= Beginning of Section =
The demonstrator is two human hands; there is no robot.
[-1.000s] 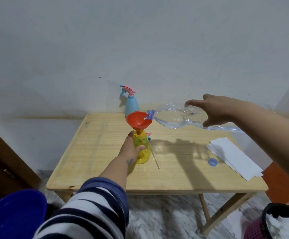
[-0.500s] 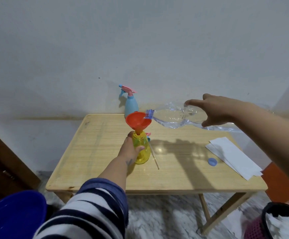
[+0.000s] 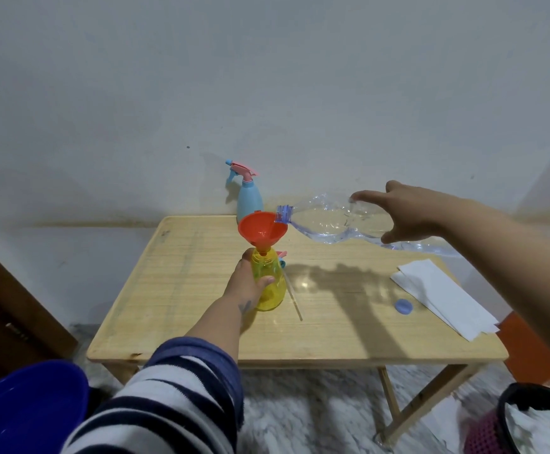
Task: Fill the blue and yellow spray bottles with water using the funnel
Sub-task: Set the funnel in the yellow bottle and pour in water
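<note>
Left hand grips the yellow bottle, steadying the funnel. Right hand grasps the tipped water bottle, mouth over the funnel to pour.

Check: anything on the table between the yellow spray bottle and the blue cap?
Head view: only a thin stick beside the yellow spray bottle; otherwise bare, shadowed tabletop up to the blue cap.

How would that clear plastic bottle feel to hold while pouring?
Probably flimsy: the clear water bottle looks crumpled and dented where the right hand grips it. Likely light, since little water shows inside. Its thin walls could buckle, jerking the neck off the red funnel.
</note>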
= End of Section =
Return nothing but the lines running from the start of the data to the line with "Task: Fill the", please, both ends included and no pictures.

The demonstrator is two human hands; there is no robot.
[-1.000s] 
[-0.500s] 
[+0.000s] 
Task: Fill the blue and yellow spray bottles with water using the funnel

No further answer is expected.